[TASK TO CARRY OUT] If a picture appears, leave it out, and reproduce exactly the lines from the start of the listing below through the one bearing "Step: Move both".

[PROVIDED DATA Boundary: Start]

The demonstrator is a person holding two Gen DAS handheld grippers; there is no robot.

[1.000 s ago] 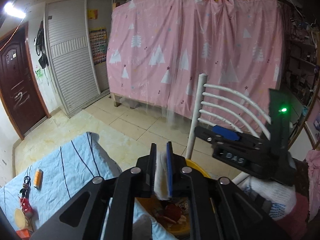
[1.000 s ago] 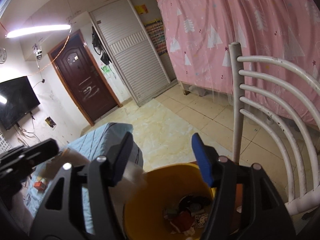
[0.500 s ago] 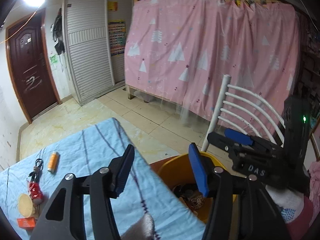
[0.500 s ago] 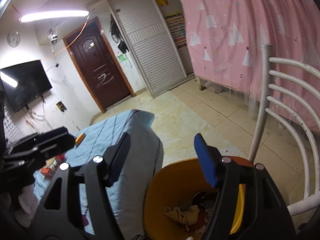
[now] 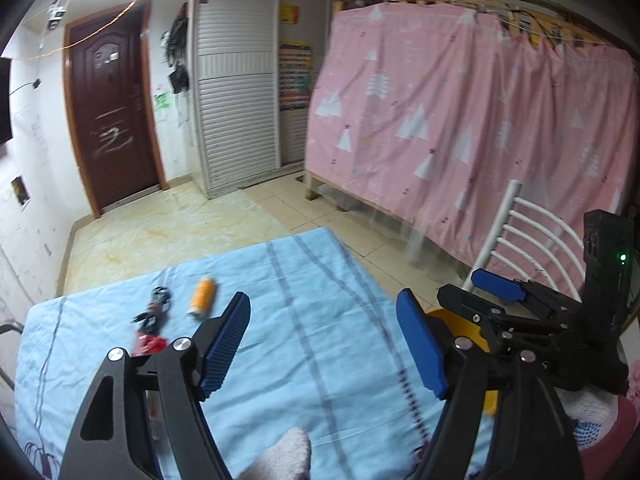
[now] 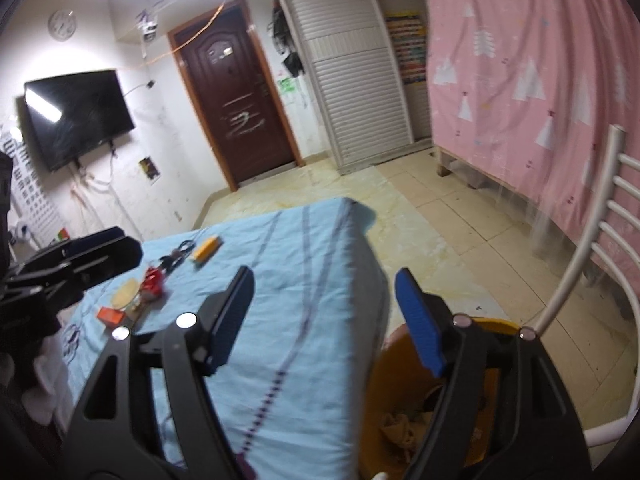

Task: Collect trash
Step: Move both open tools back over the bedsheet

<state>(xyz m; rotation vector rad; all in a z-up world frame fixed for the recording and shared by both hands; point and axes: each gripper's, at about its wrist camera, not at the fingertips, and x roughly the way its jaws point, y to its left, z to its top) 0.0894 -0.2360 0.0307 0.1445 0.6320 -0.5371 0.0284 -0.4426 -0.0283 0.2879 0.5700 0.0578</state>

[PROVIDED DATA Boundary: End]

[RESPONSE FOR THIS EXERCISE]
The demonstrator is a person holding two Gen DAS handheld grippers; there is no robot.

[1.000 s ago] 
[1.000 s ago] 
[0.500 s ago] 
[0.500 s ago] 
[now] 
[now] 

Task: Collect trash
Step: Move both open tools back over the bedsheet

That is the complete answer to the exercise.